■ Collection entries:
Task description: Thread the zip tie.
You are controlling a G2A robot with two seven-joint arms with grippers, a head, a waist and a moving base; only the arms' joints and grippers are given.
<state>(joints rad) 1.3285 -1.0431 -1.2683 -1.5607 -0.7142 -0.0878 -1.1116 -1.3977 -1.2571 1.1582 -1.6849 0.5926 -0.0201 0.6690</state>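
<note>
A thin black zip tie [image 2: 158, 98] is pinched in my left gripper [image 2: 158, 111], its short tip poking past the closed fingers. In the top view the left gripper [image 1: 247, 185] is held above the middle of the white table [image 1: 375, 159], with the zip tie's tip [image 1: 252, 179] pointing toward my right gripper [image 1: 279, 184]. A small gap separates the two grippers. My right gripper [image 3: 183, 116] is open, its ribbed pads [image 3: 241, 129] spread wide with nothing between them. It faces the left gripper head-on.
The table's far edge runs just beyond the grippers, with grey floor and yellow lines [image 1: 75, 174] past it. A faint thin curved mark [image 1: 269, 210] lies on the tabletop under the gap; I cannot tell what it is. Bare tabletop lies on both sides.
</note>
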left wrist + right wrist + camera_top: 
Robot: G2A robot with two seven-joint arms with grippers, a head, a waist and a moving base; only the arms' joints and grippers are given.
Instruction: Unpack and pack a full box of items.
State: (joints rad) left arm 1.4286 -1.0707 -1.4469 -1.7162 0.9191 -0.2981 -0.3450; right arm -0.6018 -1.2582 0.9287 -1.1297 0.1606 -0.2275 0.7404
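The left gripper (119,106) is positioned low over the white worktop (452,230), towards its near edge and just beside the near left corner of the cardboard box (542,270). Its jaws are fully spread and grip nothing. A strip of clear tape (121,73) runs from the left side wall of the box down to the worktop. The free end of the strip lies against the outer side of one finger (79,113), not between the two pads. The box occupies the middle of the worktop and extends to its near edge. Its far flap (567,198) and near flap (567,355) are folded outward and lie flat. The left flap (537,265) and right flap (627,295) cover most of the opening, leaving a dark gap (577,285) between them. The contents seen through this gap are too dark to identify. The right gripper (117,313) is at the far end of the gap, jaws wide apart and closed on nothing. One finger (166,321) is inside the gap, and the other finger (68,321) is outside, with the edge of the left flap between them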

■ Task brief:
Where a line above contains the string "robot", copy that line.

■ Solution to this problem:
You are controlling a G2A robot with two seven-joint arms with grippers, a head, a waist and a moving base; only the arms' joints and grippers are given.
Robot: G2A robot with two seven-joint arms with grippers, a head, a waist and a moving base; only the arms' joints and grippers are given.

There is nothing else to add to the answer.